= Source information =
*****
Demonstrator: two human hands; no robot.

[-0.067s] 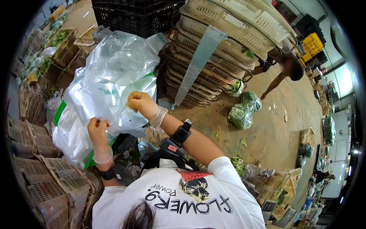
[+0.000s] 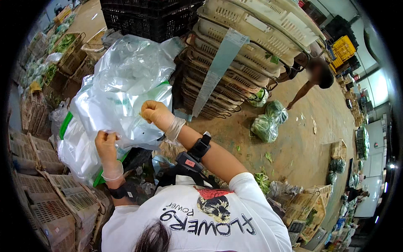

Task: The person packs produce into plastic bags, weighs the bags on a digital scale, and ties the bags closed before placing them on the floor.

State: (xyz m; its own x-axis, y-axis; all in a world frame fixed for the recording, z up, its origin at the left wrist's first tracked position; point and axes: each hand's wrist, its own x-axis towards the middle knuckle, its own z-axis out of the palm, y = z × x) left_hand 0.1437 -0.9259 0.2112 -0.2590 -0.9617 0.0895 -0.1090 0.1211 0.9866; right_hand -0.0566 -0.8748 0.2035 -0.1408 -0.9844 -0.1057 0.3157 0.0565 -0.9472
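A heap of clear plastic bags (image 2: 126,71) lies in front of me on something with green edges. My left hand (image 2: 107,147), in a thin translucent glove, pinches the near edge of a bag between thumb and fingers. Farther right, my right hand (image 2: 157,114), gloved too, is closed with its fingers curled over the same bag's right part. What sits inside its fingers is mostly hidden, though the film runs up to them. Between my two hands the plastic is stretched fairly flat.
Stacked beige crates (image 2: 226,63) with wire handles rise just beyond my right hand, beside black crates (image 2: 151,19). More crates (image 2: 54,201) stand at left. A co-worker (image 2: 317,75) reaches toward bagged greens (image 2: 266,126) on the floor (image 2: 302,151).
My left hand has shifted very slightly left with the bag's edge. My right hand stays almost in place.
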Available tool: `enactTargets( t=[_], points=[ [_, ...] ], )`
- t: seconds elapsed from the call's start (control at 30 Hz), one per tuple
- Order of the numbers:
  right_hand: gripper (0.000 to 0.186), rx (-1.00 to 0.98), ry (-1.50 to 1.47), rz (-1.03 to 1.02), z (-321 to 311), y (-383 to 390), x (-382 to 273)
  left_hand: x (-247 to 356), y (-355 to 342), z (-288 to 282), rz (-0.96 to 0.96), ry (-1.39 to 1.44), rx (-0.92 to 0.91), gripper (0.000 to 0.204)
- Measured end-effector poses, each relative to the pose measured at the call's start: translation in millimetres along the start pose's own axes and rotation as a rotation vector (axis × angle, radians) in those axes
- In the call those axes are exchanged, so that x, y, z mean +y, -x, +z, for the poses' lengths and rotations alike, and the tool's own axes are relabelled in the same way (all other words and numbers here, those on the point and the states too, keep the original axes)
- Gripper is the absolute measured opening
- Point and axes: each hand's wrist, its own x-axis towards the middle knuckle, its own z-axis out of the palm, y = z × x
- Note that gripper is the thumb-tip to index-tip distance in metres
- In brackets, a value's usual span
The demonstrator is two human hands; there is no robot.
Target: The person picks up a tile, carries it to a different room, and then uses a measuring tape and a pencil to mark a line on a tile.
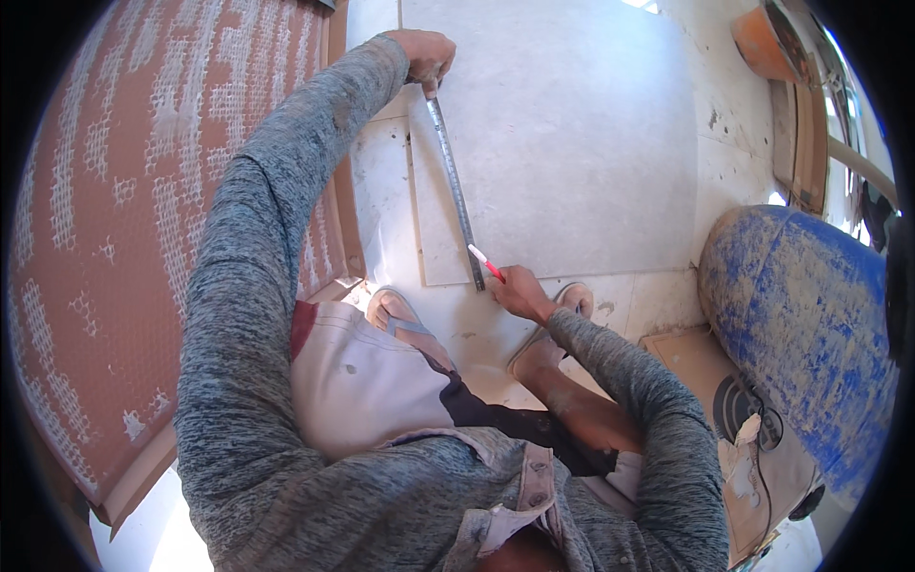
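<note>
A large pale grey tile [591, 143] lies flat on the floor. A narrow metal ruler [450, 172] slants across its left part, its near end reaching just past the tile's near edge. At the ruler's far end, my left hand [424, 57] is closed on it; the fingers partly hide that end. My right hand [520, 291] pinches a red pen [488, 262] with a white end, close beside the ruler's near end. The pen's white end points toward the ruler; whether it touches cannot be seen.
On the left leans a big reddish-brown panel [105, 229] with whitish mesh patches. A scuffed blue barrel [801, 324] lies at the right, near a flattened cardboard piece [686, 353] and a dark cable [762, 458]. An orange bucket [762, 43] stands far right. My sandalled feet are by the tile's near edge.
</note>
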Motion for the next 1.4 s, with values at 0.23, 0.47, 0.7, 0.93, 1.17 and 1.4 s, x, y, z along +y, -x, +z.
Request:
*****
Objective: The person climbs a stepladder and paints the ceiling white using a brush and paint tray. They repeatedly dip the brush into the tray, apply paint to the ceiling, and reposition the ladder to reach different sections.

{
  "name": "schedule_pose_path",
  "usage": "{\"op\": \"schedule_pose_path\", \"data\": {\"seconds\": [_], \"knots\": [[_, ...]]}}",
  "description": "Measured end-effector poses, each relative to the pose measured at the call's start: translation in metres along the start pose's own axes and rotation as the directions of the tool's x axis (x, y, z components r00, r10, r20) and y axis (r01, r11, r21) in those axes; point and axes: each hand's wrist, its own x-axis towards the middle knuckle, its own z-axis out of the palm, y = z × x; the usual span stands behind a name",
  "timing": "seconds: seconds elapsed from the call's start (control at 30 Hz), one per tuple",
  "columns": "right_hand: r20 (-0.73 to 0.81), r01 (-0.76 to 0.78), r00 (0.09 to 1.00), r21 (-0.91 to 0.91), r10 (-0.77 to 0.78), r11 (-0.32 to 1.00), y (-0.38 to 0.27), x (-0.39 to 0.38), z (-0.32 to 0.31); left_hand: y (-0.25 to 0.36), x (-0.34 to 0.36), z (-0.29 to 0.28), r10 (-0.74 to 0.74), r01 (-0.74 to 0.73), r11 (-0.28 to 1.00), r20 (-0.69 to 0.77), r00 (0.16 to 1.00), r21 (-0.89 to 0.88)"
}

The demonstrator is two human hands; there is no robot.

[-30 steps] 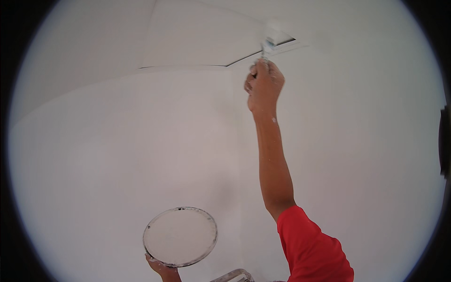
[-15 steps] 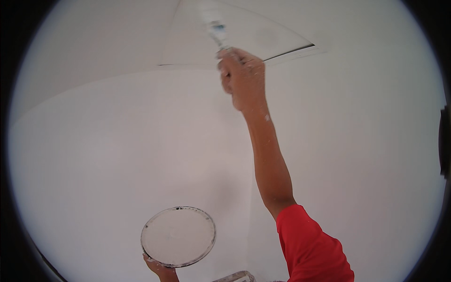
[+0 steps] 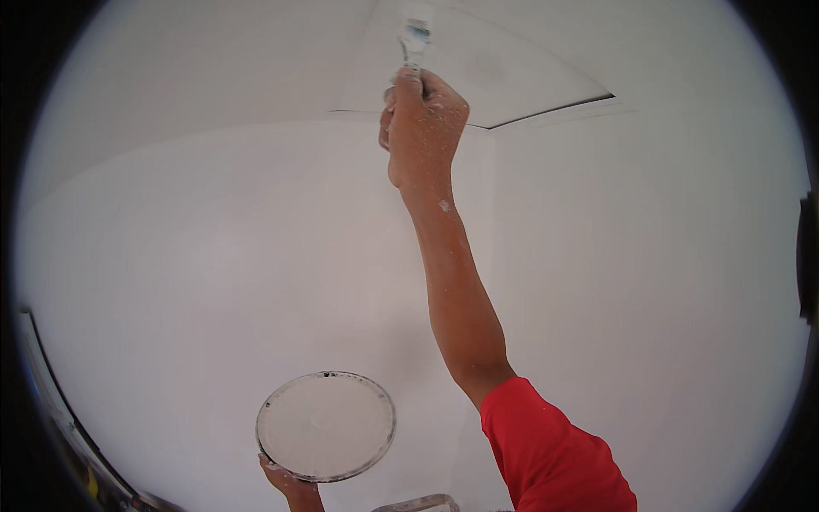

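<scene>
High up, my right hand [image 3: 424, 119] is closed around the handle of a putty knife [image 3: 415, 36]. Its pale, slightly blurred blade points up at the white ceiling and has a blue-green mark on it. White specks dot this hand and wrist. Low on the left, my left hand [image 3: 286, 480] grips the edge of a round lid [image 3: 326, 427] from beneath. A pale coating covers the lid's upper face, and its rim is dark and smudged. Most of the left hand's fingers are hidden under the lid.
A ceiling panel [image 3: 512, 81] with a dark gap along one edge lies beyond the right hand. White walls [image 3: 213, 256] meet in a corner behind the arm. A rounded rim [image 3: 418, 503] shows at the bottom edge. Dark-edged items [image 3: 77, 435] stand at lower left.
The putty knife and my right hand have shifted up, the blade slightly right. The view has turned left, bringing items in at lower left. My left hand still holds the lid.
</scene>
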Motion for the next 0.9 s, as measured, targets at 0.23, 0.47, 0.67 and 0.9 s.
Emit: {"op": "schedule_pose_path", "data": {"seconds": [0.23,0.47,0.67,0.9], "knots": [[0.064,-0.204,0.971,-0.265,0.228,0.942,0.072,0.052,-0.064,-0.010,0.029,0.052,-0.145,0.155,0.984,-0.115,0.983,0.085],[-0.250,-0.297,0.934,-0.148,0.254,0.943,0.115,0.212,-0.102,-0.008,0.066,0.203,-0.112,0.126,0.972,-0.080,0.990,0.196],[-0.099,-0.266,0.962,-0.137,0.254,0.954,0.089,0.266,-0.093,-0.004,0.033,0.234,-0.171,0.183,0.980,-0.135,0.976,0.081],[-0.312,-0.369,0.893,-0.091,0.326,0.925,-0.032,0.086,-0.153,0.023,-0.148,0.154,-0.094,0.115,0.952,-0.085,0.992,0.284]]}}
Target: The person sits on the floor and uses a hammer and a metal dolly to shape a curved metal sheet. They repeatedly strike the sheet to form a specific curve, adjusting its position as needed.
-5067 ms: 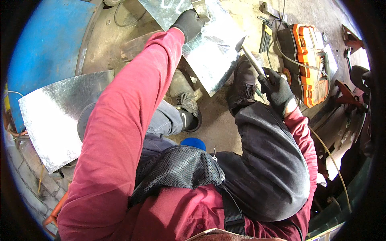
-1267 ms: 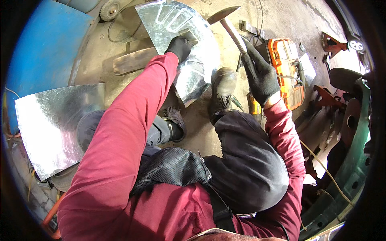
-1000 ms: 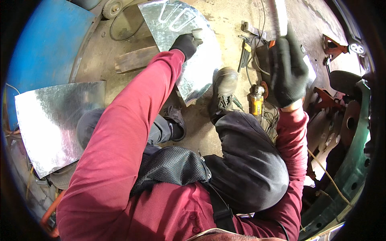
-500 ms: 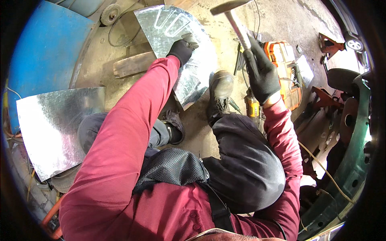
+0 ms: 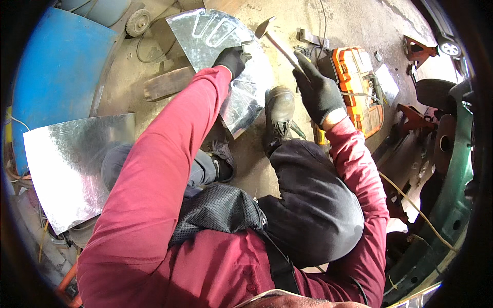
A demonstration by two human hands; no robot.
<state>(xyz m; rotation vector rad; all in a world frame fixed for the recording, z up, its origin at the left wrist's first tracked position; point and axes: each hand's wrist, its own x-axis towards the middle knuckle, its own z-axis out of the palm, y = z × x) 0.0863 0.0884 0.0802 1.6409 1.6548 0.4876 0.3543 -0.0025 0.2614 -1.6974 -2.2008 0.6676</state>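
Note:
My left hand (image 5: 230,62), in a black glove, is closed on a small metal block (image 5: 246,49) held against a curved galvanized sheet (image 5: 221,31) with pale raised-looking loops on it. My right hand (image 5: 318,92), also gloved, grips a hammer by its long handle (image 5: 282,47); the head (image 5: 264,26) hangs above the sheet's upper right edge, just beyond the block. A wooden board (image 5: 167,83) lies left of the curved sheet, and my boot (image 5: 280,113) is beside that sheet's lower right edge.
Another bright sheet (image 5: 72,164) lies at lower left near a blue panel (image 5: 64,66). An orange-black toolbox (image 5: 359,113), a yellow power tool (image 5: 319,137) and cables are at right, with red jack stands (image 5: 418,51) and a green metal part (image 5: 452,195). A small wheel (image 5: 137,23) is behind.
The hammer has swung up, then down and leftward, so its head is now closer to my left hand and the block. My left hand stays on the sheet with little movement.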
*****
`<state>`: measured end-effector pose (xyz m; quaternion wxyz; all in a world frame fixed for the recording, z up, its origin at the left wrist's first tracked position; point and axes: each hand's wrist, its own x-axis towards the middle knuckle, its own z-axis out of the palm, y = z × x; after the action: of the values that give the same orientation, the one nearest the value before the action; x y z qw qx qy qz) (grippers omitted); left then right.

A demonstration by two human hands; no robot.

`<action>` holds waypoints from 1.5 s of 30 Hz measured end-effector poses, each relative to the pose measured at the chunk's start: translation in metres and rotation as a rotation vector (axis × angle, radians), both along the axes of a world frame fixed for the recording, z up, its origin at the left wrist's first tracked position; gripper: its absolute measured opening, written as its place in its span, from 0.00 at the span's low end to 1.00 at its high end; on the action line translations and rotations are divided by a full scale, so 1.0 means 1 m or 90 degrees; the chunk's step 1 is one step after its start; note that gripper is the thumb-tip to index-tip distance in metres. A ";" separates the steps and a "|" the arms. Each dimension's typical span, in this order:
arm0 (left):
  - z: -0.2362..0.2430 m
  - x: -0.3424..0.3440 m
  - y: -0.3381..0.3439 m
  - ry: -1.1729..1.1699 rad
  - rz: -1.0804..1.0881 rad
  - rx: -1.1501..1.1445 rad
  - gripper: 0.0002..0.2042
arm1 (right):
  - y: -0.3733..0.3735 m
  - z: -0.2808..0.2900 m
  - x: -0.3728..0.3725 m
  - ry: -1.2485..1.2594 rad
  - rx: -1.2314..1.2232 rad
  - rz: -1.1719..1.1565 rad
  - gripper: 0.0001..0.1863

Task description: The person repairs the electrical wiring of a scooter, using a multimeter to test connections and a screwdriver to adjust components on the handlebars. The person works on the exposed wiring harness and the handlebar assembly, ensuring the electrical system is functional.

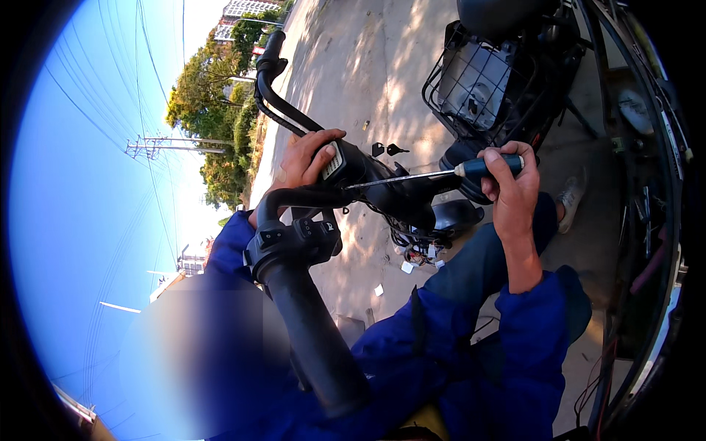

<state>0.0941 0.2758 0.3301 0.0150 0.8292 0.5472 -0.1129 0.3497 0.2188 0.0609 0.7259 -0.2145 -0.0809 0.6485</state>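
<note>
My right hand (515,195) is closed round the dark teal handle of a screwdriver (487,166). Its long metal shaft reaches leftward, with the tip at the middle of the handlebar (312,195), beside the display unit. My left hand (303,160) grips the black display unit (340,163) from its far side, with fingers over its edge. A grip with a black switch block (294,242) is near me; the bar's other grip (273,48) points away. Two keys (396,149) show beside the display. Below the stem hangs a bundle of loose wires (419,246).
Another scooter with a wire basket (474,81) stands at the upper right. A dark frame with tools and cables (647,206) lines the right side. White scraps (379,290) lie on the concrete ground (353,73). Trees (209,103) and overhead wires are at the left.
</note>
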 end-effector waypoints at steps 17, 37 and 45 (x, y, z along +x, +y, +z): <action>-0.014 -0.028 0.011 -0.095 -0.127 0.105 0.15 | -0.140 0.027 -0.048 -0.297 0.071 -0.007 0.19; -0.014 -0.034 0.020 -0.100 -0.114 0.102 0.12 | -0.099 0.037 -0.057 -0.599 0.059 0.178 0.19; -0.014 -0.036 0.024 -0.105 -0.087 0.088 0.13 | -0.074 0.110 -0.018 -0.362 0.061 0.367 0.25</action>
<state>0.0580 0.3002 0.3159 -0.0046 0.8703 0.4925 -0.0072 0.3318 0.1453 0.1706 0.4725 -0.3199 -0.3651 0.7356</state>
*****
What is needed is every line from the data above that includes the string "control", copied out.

- t: seconds elapsed from the call's start (control at 30 Hz), one per tuple
  "timing": "seconds: seconds elapsed from the call's start (control at 30 Hz), one per tuple",

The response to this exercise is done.